Historias de cartón (4)

Se coloca frente a ti y te dice que tiene miedo. Se coloca frente a ti y te dice tantas mentiras al mismo tiempo que te sientes muy pequeña y muy estúpida y muy fragil y te alejas todo lo que puedes porque no sorportarías que te volviera a rozar mientras clava sus ojos en los tuyos. Y sólo puedes volver a encender un cigarro y regresar a casa, pequeña, estúpida y frágil, habiendo vaciado tu estrella en un bar al que no tienes ganas de regresar nunca. Y pedirías, si el deseo fuera por unos instantes posible, que de repente aparecieran todos aquellos seres a los que amas y que te hacen creer que no estás sola en este mundo o planeta o pais o ciudad o cama, gigantes todos por conquistar. Y ya no estoy segura ni tan solo de lo que escribo, ni de lo que pienso, ni de lo que siento ni este de este lugar en el que me hayo completamente perdida. Estaría toda la vida preguntando por qué y no quedaría nunca satisfecha de ninguna respuesta.

4 Comments:

Anonymous Anónimo said...

Hacerse preguntas es lo mismo que cavar un hoyo: por mucho que caves, siempre hay más tierra debajo. Para los que de vez en cuando caemos en uno de esos hoyos (la espiral de los porqués), propongo sustituir temporalmente las grandes preguntas por reflexiones de orden más cotidiano, por ejemplo: joder, es que la tortilla de patatas está de puta madre. Menos preguntas y más tortillas. Sé que es ridículo. Pero también es mi lema para casos extremos.

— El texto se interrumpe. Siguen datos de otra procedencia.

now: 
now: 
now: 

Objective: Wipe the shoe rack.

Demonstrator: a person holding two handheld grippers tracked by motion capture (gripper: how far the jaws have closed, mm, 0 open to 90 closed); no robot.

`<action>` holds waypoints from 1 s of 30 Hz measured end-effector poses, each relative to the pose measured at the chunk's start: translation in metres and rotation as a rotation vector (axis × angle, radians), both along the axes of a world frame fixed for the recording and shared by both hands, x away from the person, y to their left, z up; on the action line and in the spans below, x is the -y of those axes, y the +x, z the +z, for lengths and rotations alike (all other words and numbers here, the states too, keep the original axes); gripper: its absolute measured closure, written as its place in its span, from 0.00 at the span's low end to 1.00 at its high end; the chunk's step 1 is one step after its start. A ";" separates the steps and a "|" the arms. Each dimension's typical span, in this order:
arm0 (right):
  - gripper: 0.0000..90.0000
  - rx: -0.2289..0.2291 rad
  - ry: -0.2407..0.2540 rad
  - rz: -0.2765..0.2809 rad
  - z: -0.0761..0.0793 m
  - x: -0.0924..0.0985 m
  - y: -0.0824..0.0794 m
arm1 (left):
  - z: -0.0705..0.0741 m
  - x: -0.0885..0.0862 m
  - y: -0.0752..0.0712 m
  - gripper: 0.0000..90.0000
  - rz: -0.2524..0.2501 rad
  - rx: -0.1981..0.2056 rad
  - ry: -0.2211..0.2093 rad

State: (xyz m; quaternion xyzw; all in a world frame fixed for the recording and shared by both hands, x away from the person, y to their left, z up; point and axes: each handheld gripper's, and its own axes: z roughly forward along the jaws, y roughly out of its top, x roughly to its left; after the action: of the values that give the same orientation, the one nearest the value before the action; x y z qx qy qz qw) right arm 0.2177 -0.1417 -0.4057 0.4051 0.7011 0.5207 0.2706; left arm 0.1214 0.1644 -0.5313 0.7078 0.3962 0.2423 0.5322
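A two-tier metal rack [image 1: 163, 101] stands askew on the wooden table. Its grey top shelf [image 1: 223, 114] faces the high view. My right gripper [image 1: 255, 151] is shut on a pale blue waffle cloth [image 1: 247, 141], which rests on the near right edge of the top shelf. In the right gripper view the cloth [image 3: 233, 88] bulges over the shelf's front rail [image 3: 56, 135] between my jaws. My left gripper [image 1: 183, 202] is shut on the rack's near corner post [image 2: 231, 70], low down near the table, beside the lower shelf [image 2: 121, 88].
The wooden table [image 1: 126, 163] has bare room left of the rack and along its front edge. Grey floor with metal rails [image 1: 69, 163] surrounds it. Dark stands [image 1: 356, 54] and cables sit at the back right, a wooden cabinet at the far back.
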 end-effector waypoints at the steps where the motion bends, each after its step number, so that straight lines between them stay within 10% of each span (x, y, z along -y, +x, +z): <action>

P.D.: A ver cuándo compartimos un pincho y una cerveza, que ya empieza a tocar.

sábado, 19 marzo, 2005  
Blogger Glube said...

Pues a ver si encuentro algún bar a nuestro mejor estilo "setas" pero en el que no te pidan el carnet de Kavafis para poder entrar...!!!! Te parece guuueiii??

lunes, 21 marzo, 2005  
Blogger Glube said...

Por cierto...veo que propones pincho y cerveza...será que no te atreves con las tortillas recien quemadas, especialidad de la casa de cartón?

lunes, 21 marzo, 2005  
Anonymous Anónimo said...

Se nota que no conoces mi carne al carbón. Una vez la has probado, ya no te asusta nada.